Verso il governo Monti
Contrari Bossi e Di Pietro

Il Quirinale ha ripreso saldamente in mano la gestione della crisi che Il Capo dello Stato vuole risolvere in pochi giorni. Si va verso un governo di larghe intese presieduto da neo senatore a vita Mario Monti. Contrari Bossi e Di Pietro che vogliono andare al voto

Mario Monti senatore a vita: è la mossa che spiazza e indica il punto di svolta possibile di questa delicatissima fase politica. La scelta di Giorgio Napolitano per l'economista ed ex Commissario europeo appare come un segnale. Ai mercati, innanzitutto, e al mondo politico, con  la possibile investitura per un governo di larghe intese.

Il Quirinale ha ripreso ieri saldamente in mano la gestione della crisi, che Il Capo dello Stato vuole risolvere in pochi giorni. Con il calendario accelerato, approvato ieri, la legge di stabilità potrebbe essere varata entro sabato anche alla Camera. Poi, dopo le dimissioni promesse da Berlusconi, si aprirebbero la crisi e le consultazioni.
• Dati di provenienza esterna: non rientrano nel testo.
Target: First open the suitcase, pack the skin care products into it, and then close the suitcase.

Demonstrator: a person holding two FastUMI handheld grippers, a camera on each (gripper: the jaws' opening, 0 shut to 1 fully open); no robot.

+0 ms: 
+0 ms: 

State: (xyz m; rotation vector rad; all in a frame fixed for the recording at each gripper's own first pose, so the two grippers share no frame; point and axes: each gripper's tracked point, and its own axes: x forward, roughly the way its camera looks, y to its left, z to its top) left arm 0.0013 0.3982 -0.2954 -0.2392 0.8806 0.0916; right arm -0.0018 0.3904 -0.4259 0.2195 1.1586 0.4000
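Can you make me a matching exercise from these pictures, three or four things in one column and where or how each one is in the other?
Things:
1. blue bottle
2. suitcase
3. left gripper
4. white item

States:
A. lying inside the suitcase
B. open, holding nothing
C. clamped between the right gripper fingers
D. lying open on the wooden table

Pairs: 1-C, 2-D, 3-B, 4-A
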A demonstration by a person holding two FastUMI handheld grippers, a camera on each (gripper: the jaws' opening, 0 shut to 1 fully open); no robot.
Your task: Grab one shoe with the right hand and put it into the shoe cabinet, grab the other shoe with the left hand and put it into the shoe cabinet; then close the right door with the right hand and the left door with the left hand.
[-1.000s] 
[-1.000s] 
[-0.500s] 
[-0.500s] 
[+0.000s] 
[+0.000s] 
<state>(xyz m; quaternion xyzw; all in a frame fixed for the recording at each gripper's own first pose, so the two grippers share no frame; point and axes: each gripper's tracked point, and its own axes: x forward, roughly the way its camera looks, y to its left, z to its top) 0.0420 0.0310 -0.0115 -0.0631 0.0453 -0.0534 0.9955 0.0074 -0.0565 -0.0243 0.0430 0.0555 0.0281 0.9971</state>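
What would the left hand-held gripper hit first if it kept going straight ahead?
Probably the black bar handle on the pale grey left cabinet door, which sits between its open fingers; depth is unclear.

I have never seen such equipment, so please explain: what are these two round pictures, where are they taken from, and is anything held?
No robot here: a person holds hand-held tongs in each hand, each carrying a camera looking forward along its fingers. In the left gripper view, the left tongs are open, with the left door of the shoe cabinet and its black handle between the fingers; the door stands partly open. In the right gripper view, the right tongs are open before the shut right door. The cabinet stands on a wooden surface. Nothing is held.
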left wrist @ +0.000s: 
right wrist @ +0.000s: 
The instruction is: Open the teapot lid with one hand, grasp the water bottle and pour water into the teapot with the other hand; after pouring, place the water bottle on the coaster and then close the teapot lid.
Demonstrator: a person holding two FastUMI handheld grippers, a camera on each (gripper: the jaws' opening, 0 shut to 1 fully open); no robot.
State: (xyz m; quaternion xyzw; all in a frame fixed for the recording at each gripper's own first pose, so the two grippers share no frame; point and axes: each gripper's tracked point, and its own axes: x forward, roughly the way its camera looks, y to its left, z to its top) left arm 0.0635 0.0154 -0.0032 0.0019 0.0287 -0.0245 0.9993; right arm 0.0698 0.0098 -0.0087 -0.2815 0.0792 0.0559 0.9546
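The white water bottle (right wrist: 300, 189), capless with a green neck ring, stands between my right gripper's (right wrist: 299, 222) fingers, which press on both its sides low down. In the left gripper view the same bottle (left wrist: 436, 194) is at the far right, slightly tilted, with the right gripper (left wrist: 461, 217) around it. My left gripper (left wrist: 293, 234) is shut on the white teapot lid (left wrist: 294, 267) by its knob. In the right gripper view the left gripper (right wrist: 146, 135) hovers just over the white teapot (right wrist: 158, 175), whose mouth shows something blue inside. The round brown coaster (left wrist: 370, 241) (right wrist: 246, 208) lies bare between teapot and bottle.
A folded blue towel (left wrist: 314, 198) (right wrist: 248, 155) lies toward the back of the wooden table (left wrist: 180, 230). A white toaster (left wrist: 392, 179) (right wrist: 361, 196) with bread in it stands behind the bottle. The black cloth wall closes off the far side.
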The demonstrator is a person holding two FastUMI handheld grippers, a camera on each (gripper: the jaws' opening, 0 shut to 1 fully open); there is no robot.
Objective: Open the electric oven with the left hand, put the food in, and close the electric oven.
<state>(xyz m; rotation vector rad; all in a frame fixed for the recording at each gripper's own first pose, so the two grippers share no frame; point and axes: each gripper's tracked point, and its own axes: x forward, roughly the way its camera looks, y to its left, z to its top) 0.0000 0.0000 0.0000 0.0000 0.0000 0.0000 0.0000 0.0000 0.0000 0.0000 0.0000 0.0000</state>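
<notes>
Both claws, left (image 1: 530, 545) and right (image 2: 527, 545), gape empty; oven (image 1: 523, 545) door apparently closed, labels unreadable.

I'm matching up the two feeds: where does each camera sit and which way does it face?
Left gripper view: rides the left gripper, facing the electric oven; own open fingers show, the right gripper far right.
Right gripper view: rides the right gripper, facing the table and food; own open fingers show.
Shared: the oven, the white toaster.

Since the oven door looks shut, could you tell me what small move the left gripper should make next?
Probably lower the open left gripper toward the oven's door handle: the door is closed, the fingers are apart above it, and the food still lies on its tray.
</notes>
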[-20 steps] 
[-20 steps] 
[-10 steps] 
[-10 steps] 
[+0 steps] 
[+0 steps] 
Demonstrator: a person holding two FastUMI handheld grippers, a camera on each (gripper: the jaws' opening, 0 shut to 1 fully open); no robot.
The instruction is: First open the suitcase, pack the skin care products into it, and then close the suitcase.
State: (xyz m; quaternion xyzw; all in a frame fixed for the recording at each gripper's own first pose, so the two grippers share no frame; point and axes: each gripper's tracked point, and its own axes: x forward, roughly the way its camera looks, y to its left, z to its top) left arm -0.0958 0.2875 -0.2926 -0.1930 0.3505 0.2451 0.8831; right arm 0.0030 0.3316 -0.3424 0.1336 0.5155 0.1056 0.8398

Un passaggio che il Quirinale vuole risolvere in tempi rapidi, spiegando che vi sono solo due strade: governo di larghe intese o elezioni.

Ma è questa prima ipotesi che appare più probabile. Col nome appunto di Mario Monti, come candidato più  accreditato per Palazzo Chigi. Prospettiva su cui  convergono centristi e democratici, ma anche una parte del Pdl. Lo stesso Berlusconi, che oggi augura al neo senatore a vita buon lavoro, sembrerebbe disposto a dare il via libera.
 
Monti sarebbe la personalità giusta, dice oggi Fini, Frattini sottolinea che l'interesse nazionale viene prima di tutto. Un messaggio rivolto anche a quella parte del Pdl che resiste all'ipotesi di passare la mano.
Contraria a governi tecnici resta la Lega e a sinistra l'Italia dei Valori. “Non voteremo la fiducia a Monti - dice Di Pietro - ne staremo fuori.